● Task requirements: Quote the material exactly from the line that contains "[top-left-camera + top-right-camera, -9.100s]" through its last line. Any pictures are to be left out.

++++ Source data

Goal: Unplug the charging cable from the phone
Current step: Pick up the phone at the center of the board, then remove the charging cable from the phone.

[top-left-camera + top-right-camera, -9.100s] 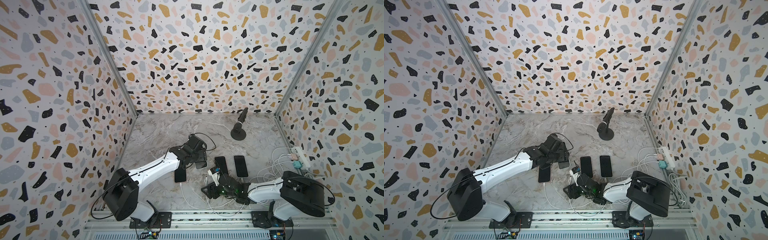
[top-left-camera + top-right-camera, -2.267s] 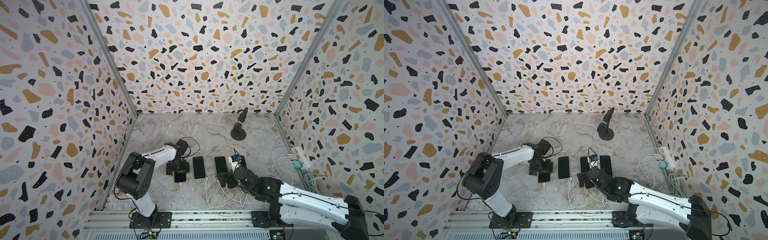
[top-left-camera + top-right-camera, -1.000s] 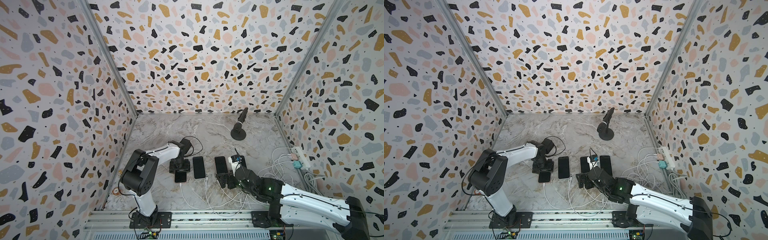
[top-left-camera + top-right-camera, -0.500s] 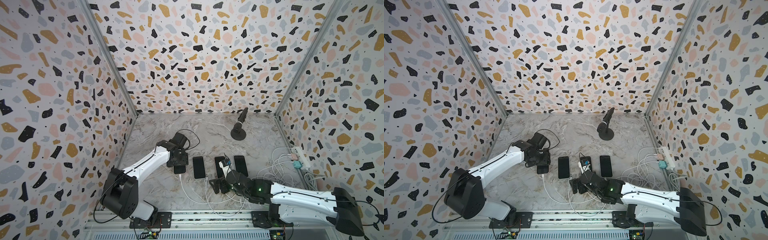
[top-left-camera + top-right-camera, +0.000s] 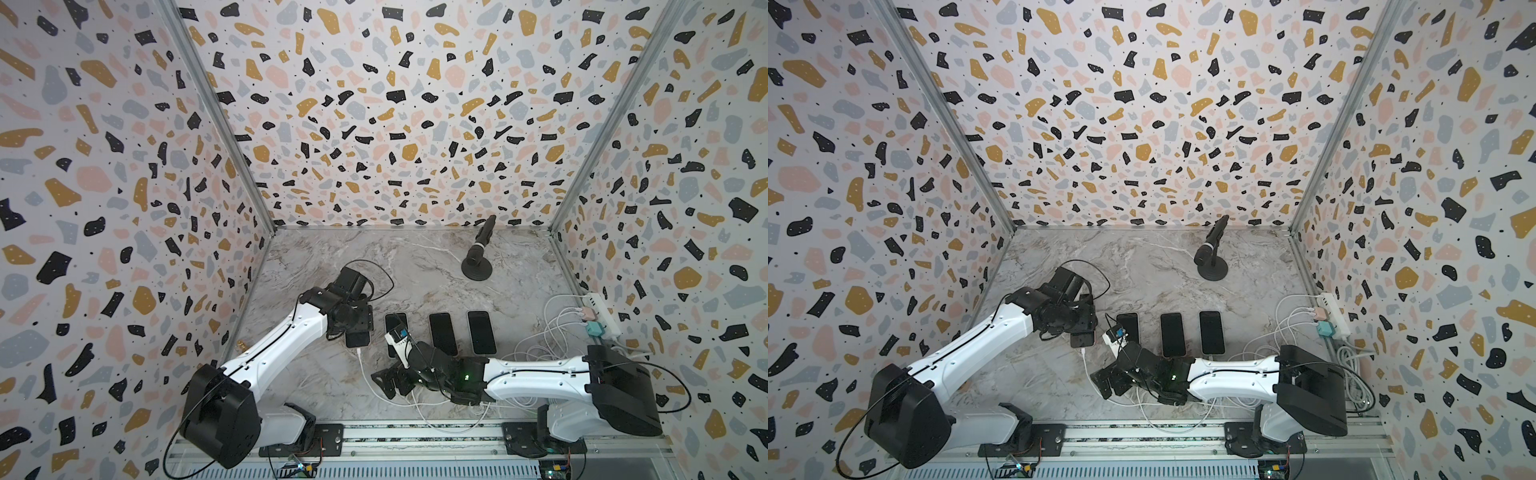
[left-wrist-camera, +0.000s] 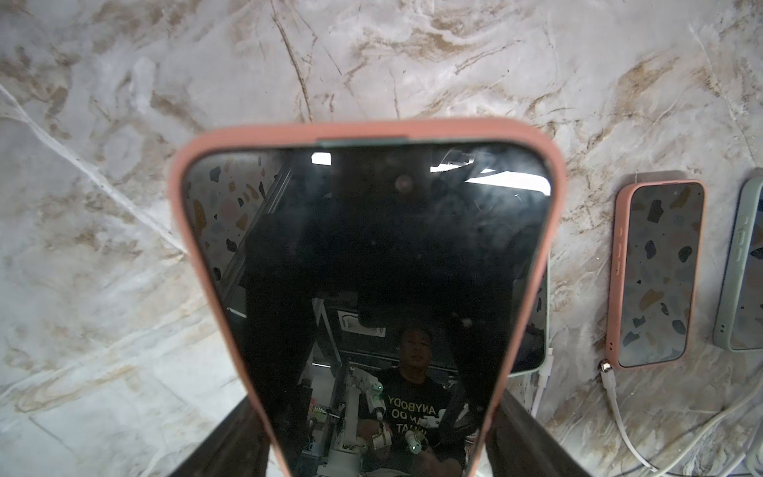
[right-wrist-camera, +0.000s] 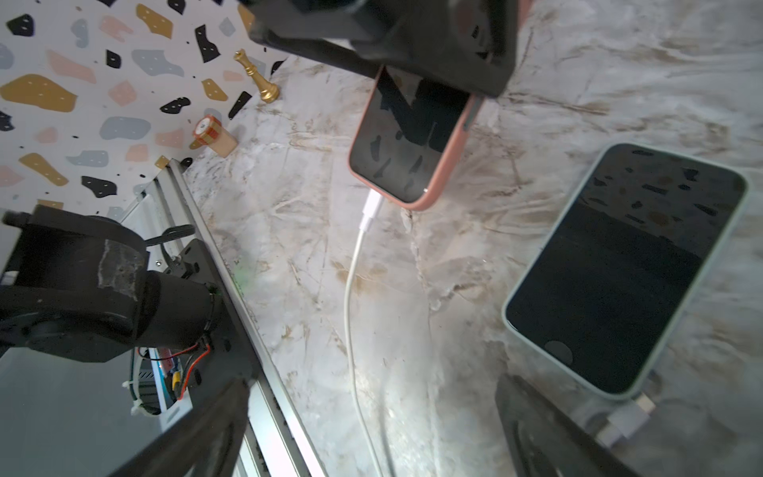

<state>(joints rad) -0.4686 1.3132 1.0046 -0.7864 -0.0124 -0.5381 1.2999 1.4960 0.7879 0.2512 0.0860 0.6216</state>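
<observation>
1. Your left pincer [image 5: 356,328] is clamped across the pink-cased phone [image 5: 357,341], one finger on each long edge. In the left wrist view the phone fills the frame, running out from between the two dark fingers [image 6: 231,446].
2. That phone is at the left end of the row, screen up, over the marble table [image 5: 415,266] and just beside the green-cased phone [image 7: 627,268]. Whether its lower end touches the table, I cannot tell.
3. The charging cable [image 7: 351,297] is plugged in. Its white plug [image 7: 371,206] is seated in the phone's bottom edge, and the cord runs off across the table toward your right arm.
4. Your right pincer [image 7: 373,384] is spread wide and has hold of nothing. It hangs low over the table near the cable. In the right wrist view the cord passes between the two fingers and touches neither.
5. Further right in the row lie a third phone [image 5: 442,334] and a fourth phone [image 5: 481,332]. White cords trail to the power strip [image 5: 600,313] by the right wall.
6. At the back stands a microphone [image 5: 477,266] on its round base, well apart from both arms.
7. A gold chess piece [image 7: 258,76] sits against the left wall.
</observation>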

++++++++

● Output for this exercise:
[top-left-camera + top-right-camera, -9.100s] 
[top-left-camera + top-right-camera, -2.267s] 
[top-left-camera + top-right-camera, -1.000s] 
[top-left-camera + top-right-camera, -0.500s] 
[top-left-camera + top-right-camera, +0.000s] 
[left-wrist-camera, +0.000s] 
[right-wrist-camera, +0.000s] 

<state>(joints rad) -0.4686 1.3132 1.0046 -0.7864 -0.0124 -0.5381 1.2999 1.4960 0.7879 0.2512 0.0860 0.6216</state>
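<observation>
1. Your left pincer [image 5: 356,328] is clamped across the pink-cased phone [image 5: 357,341], one finger on each long edge. In the left wrist view the phone fills the frame, running out from between the two dark fingers [image 6: 231,446].
2. That phone is at the left end of the row, screen up, over the marble table [image 5: 415,266] and just beside the green-cased phone [image 7: 627,268]. Whether its lower end touches the table, I cannot tell.
3. The charging cable [image 7: 351,297] is plugged in. Its white plug [image 7: 371,206] is seated in the phone's bottom edge, and the cord runs off across the table toward your right arm.
4. Your right pincer [image 7: 373,384] is spread wide and has hold of nothing. It hangs low over the table near the cable. In the right wrist view the cord passes between the two fingers and touches neither.
5. Further right in the row lie a third phone [image 5: 442,334] and a fourth phone [image 5: 481,332]. White cords trail to the power strip [image 5: 600,313] by the right wall.
6. At the back stands a microphone [image 5: 477,266] on its round base, well apart from both arms.
7. A gold chess piece [image 7: 258,76] sits against the left wall.
</observation>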

Fully answered, the exercise is complete.